EXERCISE DESCRIPTION - Give back each line of the listing below that contains the string "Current".

INPUT DATA -
Content starts

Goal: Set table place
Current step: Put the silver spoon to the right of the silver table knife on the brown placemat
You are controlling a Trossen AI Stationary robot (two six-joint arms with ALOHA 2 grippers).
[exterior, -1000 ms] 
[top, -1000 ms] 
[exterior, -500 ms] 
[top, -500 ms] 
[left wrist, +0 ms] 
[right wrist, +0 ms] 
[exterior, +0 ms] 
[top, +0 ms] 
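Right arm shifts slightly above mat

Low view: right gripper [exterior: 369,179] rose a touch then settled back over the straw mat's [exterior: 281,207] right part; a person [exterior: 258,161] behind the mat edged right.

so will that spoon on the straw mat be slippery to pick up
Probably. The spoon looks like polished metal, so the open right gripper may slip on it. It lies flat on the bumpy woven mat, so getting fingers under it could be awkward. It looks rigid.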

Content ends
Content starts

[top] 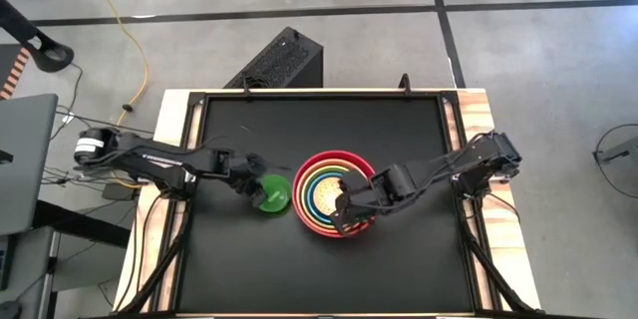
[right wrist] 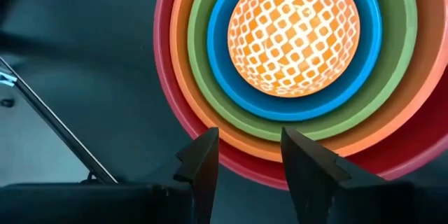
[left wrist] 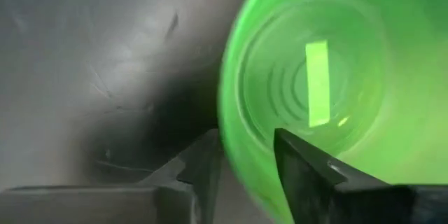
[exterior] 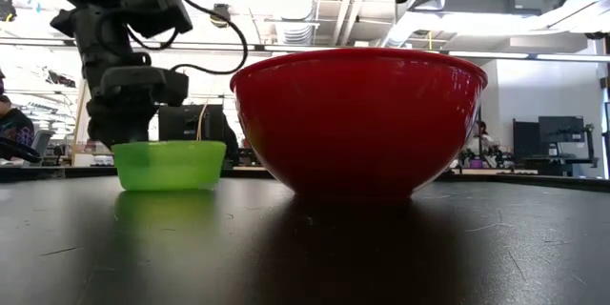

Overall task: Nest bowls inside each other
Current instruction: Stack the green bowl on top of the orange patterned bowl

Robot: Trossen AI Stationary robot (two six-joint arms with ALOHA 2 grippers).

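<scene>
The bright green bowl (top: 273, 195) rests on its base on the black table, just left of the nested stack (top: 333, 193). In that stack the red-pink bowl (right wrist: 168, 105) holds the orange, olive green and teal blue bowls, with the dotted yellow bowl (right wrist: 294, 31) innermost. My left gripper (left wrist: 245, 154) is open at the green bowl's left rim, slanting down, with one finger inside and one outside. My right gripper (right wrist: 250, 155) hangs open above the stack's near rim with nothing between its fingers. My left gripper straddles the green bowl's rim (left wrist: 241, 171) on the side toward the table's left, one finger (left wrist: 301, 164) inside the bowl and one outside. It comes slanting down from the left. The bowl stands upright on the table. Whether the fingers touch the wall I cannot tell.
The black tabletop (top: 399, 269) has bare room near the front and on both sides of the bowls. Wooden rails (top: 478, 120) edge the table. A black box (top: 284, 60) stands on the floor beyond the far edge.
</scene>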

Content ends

WRITTEN RESPONSE -
Current step: Put the silver spoon to the right of the silver table knife on the brown placemat
Current instruction: Stack the green bowl on top of the orange patterned bowl

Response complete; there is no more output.